_Task item_
Filter the listing below, keeping every line that holds "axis".

_Data excerpt_
BEGIN
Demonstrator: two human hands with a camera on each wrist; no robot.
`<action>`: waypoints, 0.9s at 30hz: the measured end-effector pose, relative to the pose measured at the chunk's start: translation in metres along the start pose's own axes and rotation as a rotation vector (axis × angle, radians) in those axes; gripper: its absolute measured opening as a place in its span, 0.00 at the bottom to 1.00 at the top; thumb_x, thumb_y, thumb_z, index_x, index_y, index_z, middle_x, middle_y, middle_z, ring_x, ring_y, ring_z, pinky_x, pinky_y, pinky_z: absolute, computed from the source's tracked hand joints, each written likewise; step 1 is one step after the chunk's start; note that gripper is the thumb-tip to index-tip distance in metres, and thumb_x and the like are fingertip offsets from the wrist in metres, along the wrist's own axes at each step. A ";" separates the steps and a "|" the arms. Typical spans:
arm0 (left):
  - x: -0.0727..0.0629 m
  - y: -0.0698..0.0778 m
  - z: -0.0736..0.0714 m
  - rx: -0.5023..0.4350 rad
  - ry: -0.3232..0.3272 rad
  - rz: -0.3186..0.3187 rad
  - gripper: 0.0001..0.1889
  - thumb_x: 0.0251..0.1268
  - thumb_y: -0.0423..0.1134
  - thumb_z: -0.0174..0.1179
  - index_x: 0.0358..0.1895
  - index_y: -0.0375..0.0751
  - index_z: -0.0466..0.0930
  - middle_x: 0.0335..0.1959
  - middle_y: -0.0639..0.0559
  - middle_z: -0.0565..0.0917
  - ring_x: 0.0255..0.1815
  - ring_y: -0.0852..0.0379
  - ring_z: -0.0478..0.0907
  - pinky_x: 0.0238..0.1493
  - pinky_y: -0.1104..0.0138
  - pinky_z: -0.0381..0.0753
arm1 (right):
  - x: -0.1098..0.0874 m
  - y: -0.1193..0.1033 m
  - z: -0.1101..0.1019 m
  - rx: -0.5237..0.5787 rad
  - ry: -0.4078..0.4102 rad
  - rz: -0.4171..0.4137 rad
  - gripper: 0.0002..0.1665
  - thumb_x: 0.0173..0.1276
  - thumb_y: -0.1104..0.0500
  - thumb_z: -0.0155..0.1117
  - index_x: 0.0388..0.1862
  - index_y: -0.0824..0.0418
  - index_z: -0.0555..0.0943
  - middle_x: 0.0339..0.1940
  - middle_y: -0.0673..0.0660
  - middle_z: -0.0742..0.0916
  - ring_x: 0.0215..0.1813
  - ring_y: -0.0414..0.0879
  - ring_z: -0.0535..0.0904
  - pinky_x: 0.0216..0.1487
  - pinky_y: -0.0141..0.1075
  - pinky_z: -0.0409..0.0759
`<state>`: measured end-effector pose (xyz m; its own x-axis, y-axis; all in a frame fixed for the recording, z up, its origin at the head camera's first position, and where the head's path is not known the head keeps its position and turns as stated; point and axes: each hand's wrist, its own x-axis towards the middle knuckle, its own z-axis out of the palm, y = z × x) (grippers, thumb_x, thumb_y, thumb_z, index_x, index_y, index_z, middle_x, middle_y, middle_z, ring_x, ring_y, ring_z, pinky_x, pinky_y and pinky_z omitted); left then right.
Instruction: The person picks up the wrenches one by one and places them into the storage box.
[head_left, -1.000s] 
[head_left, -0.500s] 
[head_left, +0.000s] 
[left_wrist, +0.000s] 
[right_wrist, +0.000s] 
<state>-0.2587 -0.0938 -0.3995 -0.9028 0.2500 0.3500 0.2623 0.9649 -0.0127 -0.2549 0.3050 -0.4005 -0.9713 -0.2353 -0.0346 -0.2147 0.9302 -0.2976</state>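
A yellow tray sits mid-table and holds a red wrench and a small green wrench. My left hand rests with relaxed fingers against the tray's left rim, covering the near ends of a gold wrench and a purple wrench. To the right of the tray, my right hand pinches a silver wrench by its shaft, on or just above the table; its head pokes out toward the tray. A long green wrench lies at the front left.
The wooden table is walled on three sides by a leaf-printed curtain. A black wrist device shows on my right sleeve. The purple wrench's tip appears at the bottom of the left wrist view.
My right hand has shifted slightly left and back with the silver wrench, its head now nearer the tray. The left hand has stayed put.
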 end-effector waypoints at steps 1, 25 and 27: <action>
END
_Task output_
`<action>`: waypoints, 0.9s at 30hz: the measured end-effector pose, relative to the pose measured at the chunk's start: translation in metres along the start pose's own axes and rotation as a rotation vector (axis × angle, radians) in those axes; gripper: its absolute measured opening as a place in its span, 0.00 at the bottom to 1.00 at the top; thumb_x, thumb_y, thumb_z, index_x, index_y, index_z, middle_x, middle_y, middle_z, ring_x, ring_y, ring_z, pinky_x, pinky_y, pinky_z: absolute, computed from the source's tracked hand joints, each written likewise; step 1 is one step after the chunk's start; note that gripper is the thumb-tip to index-tip distance in metres, and thumb_x and the like are fingertip offsets from the wrist in metres, along the wrist's own axes at each step. A ";" separates the steps and a "|" the arms. Typical spans:
`<state>`: measured end-effector pose (xyz m; its own x-axis, y-axis; all in a frame fixed for the recording, z up, its origin at the head camera's first position, and where the head's path is not known the head keeps its position and turns as stated; point and axes: each hand's wrist, its own x-axis towards the middle knuckle, its own z-axis out of the palm, y = z × x) (grippers, thumb_x, thumb_y, thumb_z, index_x, index_y, index_z, middle_x, middle_y, middle_z, ring_x, ring_y, ring_z, pinky_x, pinky_y and pinky_z omitted); left then right.

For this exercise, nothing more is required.